● **Work to be completed**:
Using the data beneath this instruction, retype only the lines from the one that contains "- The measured" down to the one that contains "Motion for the", both included, exactly as they appear.

● **The records**:
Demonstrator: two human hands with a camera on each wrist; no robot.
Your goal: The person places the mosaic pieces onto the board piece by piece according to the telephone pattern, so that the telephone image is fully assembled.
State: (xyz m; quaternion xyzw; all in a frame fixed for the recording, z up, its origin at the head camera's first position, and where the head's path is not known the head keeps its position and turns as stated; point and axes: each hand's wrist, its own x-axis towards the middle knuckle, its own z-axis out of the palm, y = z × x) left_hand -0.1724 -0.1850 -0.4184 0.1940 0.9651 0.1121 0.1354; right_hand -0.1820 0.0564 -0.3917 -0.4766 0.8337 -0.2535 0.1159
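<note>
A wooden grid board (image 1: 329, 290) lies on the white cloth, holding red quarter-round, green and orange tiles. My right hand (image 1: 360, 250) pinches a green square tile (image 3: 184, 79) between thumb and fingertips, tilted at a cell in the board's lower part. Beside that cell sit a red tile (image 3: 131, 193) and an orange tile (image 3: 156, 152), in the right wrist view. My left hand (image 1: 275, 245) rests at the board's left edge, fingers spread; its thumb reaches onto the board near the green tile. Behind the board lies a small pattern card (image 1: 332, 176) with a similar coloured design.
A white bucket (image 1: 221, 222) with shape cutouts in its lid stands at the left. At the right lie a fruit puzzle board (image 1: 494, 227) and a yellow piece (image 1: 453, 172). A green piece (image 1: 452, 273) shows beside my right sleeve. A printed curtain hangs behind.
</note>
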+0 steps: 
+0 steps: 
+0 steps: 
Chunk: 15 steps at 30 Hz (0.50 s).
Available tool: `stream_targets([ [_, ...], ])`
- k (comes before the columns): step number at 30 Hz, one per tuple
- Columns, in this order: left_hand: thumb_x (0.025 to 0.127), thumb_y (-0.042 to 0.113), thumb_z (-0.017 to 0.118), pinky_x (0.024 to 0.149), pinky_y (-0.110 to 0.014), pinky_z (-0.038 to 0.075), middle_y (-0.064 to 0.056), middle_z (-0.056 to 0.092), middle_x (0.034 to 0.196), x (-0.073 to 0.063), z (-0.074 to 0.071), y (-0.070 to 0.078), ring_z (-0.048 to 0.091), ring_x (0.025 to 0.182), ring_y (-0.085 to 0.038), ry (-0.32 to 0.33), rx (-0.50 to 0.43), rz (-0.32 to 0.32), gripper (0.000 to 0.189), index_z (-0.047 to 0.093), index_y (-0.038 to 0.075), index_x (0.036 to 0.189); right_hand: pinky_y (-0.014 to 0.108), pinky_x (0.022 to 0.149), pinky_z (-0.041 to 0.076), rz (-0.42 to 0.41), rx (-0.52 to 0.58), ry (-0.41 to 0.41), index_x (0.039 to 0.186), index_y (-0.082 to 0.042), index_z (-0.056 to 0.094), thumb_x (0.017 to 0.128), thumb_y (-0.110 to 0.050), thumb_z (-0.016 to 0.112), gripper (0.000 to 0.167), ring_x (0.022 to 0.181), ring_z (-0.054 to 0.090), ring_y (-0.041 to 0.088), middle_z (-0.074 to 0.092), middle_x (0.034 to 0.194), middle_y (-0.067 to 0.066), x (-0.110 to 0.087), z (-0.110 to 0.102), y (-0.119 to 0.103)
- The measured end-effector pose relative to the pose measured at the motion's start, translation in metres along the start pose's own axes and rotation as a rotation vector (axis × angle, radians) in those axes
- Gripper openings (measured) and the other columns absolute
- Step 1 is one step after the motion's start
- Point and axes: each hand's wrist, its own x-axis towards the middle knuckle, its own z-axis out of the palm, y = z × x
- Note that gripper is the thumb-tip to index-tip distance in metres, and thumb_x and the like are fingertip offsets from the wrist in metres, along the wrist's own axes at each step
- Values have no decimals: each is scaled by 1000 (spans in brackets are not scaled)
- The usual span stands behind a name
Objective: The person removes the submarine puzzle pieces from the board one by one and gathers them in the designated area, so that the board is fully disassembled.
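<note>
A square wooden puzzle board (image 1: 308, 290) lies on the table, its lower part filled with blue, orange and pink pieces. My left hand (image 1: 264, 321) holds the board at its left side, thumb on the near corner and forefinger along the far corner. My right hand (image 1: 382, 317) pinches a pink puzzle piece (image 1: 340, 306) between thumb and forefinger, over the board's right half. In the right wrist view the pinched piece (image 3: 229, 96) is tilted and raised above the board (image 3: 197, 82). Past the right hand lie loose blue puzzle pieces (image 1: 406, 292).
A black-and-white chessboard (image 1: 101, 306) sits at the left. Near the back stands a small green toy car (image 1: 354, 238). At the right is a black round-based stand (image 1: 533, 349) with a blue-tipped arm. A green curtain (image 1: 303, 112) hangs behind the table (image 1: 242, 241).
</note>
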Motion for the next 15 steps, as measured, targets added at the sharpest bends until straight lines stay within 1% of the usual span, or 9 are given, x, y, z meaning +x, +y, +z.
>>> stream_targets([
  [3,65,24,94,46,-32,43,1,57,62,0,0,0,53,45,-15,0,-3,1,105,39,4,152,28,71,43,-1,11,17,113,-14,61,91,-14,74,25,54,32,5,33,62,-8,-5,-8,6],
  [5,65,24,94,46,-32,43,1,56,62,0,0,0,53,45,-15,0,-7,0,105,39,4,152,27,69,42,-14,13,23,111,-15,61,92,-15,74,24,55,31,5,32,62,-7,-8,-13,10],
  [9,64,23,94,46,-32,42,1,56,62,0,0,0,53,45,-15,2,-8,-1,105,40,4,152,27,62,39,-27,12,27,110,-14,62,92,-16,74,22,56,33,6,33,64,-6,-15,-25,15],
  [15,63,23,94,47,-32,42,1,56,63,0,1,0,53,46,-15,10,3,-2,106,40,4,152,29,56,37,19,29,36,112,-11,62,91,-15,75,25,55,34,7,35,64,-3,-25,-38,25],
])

● **Answer section**:
- The measured end-effector pose relative to the pose measured at the motion's start, translation in metres along the start pose's own axes and rotation as a rotation vector (axis × angle, radians) in those axes
- Gripper openings (measured) and the other columns absolute
- Step 1 is one step after the motion's start
- Point and axes: each hand's wrist, its own x-axis towards the middle knuckle, its own z-axis out of the palm, y = z × x
- Note that gripper is the thumb-tip to index-tip distance in metres, and thumb_x and the like are fingertip offsets from the wrist in metres, along the wrist's own axes at each step
- Values have no decimals: each is scaled by 1000 (spans in brackets are not scaled)
- The usual span stands behind a name
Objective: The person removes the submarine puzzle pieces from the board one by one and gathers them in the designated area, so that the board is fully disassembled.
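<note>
A square wooden puzzle board (image 1: 308, 290) lies on the table, its lower part filled with blue, orange and pink pieces. My left hand (image 1: 264, 321) holds the board at its left side, thumb on the near corner and forefinger along the far corner. My right hand (image 1: 382, 317) pinches a pink puzzle piece (image 1: 340, 306) between thumb and forefinger, over the board's right half. In the right wrist view the pinched piece (image 3: 229, 96) is tilted and raised above the board (image 3: 197, 82). Past the right hand lie loose blue puzzle pieces (image 1: 406, 292).
A black-and-white chessboard (image 1: 101, 306) sits at the left. Near the back stands a small green toy car (image 1: 354, 238). At the right is a black round-based stand (image 1: 533, 349) with a blue-tipped arm. A green curtain (image 1: 303, 112) hangs behind the table (image 1: 242, 241).
</note>
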Motion for the next 15 steps, as measured, targets added at the sharpest bends until straight lines stay within 1% of the usual span, or 9 are given, x, y, z meaning +x, +y, +z.

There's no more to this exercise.